History and Exploration.
These mineral claims are subject to a Joint Venture Agreement dated February 25, 1983 between Levon and Veronex Resources Ltd. (“Veronex”). Exploration under the Joint Venture ceased in early 1989 when Veronex ceased to contribute to the joint venture’s expenses. During recent fiscal years, with funding made available through equity financing, exploration activities have recommenced with the Company incurring 100% of expenditures.
The Congress Zone was discovered in 1913 and has been explored and mined intermittently since then. Significant periods of activity occurred in 1933, when a 1,000 ton bulk sample was mined for metallurgical tests, and 1945-1950, when the vein was developed on 5 underground levels and some mineralized material stopped.
The Howard Zone was discovered in 1959 and explored by Bralorne-Pioneer Mines Ltd. who put in approximately half of the Lower Howard workings between 1960 and 1964. The Company carried out surface and underground drilling and drifting between 1976 and 1988 when the rest of the Lower Howard and the Upper Howard workings were excavated.

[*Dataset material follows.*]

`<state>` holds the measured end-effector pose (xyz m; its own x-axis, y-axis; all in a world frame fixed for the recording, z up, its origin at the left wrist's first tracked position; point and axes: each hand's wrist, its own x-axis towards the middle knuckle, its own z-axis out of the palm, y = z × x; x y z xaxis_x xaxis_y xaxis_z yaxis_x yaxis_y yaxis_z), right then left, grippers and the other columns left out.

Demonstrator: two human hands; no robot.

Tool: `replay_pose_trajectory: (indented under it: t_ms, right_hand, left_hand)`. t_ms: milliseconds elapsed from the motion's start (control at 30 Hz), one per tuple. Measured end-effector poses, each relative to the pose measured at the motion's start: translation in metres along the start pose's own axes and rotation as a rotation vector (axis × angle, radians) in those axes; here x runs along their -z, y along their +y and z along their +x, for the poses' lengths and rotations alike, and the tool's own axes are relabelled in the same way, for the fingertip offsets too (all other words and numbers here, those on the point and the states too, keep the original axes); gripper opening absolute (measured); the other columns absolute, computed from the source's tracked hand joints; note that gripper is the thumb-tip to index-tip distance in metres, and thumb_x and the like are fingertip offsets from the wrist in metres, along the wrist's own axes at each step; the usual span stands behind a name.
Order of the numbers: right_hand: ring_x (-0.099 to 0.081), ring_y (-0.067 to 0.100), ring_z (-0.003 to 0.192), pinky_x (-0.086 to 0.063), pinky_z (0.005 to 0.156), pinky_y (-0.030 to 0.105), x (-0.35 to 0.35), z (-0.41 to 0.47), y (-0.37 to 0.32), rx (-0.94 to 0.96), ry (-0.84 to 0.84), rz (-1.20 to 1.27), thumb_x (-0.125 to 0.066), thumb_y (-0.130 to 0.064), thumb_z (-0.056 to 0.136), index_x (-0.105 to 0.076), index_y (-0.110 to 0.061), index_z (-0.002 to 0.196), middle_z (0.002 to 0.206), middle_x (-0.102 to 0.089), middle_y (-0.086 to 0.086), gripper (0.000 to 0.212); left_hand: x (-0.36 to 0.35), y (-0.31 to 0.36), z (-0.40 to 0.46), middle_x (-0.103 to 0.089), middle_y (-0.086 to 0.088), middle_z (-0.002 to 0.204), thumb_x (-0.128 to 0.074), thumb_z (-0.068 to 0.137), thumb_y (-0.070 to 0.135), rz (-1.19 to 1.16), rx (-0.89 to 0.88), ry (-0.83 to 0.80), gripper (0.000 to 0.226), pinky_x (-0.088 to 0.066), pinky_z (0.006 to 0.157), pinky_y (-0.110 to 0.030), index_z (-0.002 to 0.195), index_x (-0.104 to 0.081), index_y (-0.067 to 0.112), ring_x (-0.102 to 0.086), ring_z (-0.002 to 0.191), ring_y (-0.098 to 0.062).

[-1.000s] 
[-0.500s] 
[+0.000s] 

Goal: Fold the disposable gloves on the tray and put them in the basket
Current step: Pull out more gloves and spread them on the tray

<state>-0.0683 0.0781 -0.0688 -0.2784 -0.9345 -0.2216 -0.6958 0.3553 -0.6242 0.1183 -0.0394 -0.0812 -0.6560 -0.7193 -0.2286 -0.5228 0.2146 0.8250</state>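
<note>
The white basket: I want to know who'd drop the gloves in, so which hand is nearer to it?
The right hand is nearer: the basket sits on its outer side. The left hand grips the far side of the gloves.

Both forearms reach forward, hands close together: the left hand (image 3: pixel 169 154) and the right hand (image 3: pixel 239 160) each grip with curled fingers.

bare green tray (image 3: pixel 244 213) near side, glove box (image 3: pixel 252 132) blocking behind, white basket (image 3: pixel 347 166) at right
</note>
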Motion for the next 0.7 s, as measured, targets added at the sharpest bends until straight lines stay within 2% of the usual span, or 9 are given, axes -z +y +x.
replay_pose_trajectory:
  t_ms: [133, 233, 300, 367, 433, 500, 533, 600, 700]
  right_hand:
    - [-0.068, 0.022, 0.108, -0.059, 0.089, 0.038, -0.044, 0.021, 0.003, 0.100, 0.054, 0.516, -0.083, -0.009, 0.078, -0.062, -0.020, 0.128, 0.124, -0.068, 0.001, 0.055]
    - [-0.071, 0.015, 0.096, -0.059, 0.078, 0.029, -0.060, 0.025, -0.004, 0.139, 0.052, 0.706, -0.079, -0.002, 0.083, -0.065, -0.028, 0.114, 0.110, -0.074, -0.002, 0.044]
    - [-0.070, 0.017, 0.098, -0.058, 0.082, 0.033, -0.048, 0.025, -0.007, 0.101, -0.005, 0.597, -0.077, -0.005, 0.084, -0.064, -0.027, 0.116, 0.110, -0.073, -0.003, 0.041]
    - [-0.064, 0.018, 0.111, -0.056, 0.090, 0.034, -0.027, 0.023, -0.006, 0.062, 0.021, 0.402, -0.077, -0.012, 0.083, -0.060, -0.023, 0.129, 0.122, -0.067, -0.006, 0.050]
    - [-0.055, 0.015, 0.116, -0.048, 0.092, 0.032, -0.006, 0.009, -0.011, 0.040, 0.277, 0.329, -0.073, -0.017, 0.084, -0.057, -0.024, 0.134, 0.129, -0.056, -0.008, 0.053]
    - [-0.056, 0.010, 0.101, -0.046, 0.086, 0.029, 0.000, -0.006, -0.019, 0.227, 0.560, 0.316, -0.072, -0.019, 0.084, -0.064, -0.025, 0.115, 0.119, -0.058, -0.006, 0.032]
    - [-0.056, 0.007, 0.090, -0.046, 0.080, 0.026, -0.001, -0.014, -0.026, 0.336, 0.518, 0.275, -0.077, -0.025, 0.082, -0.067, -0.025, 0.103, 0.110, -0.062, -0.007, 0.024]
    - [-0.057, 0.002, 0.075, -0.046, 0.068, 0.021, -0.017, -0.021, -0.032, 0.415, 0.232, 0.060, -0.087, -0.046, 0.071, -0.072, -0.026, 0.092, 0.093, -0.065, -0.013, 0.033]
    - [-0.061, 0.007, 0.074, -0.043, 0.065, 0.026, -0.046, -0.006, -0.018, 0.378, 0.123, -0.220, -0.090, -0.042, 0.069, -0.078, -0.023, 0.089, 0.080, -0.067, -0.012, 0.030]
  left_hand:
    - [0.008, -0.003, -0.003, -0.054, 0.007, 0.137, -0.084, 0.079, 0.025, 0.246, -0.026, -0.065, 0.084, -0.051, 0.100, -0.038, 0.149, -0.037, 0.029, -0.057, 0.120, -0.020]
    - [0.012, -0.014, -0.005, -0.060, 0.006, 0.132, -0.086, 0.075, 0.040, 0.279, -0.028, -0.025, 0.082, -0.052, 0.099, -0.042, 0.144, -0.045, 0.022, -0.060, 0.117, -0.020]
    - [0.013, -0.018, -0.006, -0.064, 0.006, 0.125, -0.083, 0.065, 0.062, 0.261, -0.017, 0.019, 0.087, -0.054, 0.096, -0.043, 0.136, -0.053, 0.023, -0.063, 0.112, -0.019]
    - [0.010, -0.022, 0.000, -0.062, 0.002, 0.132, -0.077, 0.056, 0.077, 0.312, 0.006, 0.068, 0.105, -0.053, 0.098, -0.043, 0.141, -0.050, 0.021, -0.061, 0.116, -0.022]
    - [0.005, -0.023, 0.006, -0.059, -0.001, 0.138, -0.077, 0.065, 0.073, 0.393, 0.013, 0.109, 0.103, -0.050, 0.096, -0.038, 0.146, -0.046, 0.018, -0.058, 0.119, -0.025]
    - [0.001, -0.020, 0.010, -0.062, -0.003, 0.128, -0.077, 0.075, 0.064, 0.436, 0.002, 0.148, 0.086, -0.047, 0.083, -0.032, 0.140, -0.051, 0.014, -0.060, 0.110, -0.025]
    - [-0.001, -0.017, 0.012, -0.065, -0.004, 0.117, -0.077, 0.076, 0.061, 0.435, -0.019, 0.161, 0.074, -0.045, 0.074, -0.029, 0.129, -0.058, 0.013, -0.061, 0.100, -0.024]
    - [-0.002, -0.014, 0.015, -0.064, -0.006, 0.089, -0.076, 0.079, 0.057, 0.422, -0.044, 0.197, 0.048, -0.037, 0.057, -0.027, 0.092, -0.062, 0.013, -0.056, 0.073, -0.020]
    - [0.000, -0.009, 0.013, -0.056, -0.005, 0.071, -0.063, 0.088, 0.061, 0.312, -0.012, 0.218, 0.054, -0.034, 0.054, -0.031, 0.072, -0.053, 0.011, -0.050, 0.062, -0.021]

The Lou Zone was discovered following up on soil geochemical anomalies and VLF-em geophysical anomalies in 1984. Extensive surface drilling was carried out from 1984 to 1988 and a 300 metre trackless decline was driven in the footwall of the zone in 1989. Significant work was suspended until 2004 because of low gold prices. A mechanized trenching program on the northern extensions of the Lou and Congress zones was carried out in the fall of 2004. A diamond drill program was carried out on the Howard Zone in December 2004 and January 2005.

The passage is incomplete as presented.